Who cares if ozone down the road is 300? What does that mean? But to make that measurement into something useful, you need to spend time and energy gathering the data, knowing where it is, processing it and putting it in a form you know. And to most people, this is daunting because they don't have the right skill set. Even people with the skill set, it's time wasting. So the reason I kind of started this job is because my boss wanted to free up some
of his time when he's writing grants. He doesn't want to spend a day trying to plot this air quality somewhere. He wants a quick, easy thing so he can do it in half a minute and get on with the rest of his day, basically. And the thing with this hurdle in the way is, for most people, it's too much. If it's out of sight, out of mind, I don't want to bother
with that. So what we need is something to combine this data collection, the gathering of it, the analysis, and then visualize it in a way people can understand. So ideally, a set of tools that anybody can use and that are accessible and understandable by anybody. And the idea of ideally, you want a tool that can be used from anyone. School
children to academics, that is a broad range of people, but yeah, it's an ambition. So the
is getting the data. Now, this has been not too bad for this. So I'm getting, for this case study, I'm using air quality data from Defra, which is a UK government department currently owned by Michael Gove. I don't know if that's good or bad.

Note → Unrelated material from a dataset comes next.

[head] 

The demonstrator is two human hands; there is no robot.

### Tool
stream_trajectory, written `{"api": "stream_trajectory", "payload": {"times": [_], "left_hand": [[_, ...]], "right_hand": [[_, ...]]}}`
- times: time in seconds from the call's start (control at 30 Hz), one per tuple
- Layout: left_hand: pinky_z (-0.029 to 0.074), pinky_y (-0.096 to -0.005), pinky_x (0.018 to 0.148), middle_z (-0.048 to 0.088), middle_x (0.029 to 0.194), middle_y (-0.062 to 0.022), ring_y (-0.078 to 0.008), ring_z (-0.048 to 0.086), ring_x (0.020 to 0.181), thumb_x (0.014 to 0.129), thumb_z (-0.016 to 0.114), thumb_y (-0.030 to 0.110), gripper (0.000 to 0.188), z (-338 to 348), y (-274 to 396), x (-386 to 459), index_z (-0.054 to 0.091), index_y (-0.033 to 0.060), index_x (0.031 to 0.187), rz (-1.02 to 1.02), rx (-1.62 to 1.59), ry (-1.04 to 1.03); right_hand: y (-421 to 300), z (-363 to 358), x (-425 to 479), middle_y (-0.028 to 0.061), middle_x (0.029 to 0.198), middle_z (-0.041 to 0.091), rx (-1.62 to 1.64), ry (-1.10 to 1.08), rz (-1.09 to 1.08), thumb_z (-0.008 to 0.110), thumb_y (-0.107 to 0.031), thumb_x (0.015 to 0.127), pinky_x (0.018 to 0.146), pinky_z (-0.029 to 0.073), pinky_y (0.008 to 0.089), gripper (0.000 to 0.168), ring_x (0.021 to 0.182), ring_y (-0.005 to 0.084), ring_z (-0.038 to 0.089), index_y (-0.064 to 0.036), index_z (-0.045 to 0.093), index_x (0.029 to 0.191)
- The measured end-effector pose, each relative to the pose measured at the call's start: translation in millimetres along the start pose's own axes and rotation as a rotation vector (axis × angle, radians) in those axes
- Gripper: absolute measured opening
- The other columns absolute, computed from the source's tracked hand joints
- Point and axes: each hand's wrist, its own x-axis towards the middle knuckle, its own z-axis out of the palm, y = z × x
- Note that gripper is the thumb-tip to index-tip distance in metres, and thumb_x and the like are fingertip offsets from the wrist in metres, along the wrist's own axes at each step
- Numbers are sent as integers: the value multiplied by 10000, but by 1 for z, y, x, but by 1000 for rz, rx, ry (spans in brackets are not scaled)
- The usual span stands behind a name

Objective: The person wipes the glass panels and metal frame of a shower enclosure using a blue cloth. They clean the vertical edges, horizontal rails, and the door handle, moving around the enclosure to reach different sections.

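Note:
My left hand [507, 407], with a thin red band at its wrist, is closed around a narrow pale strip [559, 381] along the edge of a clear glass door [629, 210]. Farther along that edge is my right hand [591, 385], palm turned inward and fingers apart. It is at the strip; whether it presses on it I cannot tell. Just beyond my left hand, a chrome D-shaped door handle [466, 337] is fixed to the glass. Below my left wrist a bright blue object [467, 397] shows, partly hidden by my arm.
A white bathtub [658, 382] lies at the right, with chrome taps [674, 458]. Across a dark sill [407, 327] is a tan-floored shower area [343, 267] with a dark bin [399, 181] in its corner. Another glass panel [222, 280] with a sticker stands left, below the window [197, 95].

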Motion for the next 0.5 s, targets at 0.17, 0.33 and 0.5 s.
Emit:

And there are over 150 of these sites currently working in the UK. There's maybe another 200 that have been previously working, have been shut down for various reasons. And these each take hourly measurements of all sorts of various pollutants. So there's an awful lot to deal with, especially since some have been going back since 1975. So there's a lot of measurements, but on the grand scheme of things, actually all the measurements I've ever taken only adds
up to a few gigabytes. So it's not big data, but it's messy and annoying and hidden away. And it's there, but yeah, not many people use it. So these is a little plot of where all the stations are spread across the UK. The nearest one to us here is just by Arthur's seats. This is a picture of the one in Edinburgh. It's a green box there. And you'd be glad to know
that Edinburgh's generally pretty good according to this for air pollution. However, you've got to consider things that was alluded to in the keynote this morning, that this air quality station is right next to a park. It's set away from the road and it's not a busy area at all. You start putting one of these outside the road outside and you get a completely
different picture. So there are all these stations scattered around the UK and annoyingly, Defra doesn't have a nice, neat spreadsheet where they all are, like a list CSV file, long sheets. So I need to find every bit of information about these sites so I can start using them properly and usefully. So talking about coordinates, how long they've been going for, what
pollutants they measure, codes, you know, like the European site codes they have and all these sort of thing. And this is where Python finally comes in, is data scraping, which has been an great module for passing out HTML code. So it's basically putting your request there,
a web page from using Python request, put it into beautiful soup and it passes it all out for you and you can search for bits you want. So you say, all right, for this site, Aberdeen prints in there, give me all the bits of information you've got about it and you get a nice table out. And although Defra have been great and you could email them and ask for this sort of
information, this is a very quick method of getting a lot of information you need. And although on the website, each one of these sites has its own web page, so you have to go on, look, go on, look, you can do that in a loop, no problem, like just click through them all. So now I've got all these sites,
I need to get the pollution data from them. And again, this is another thing that is not made easy by the government, but every site has its data available in a CV that you can, CSV, so you can just go to a particular URL and it's there. However, you need to know that URL and that's not available. I managed to get that by finding someone else's code who does
some work with them a couple of years ago, going through their R code, finding the URL that they use. And so it's a simple task if you know the URL, the problem is you need to know the site code and the year. So each web page, so for instance, Edinburgh, the site code is ED3. If you want 2018, you'd have to use those. This data is not
any useful structure. You want data from 2018 in Edinburgh, great, it's all there. You want specifically carbon monoxide from the past five years from Edinburgh, Aberdeen and Glasgow, say. You're talking about 15 web pages there, which have their own information
in, a lot of which is useless to you because you're only after carbon monoxide, say. But it's there and it's available. And that's good, we have some data to play with. So the next step is analysis, which is the fun bit that I enjoy. And of course, I use pandas. However, I'm ashamed to say I came to pandas quite late
in the game. I was quite stubborn in the terms of everything I'd used, just used NumPy and that worked, so why bother changing anything else? However, just a quick Google of, oh, I want to read this CSV of a web page. What's a quick way of doing that? Pandas is easy. Oh, I'll try that, one line. Oh, that was easy. Oh, that's a nice data frame in a time series. Oh, this is really
nice. And I wish I'd spent a couple of hours maybe, a couple of years ago, spending how to learn, teach myself pandas. And I would say to myself, I don't even want to think about how much time, but it's a bit of a lesson in don't be so stubborn in your code you use. Things like filtering or resampling are such powerful tools in pandas. It makes things so
quick. It is fantastic. And there are also great tutorials and documentation out there. And I'd say Stack Overflow, which I basically owe my PhD to, is full of pandas. It's just, you know, want to do anything? Pandas, pandas, pandas. So we've got this data in pandas.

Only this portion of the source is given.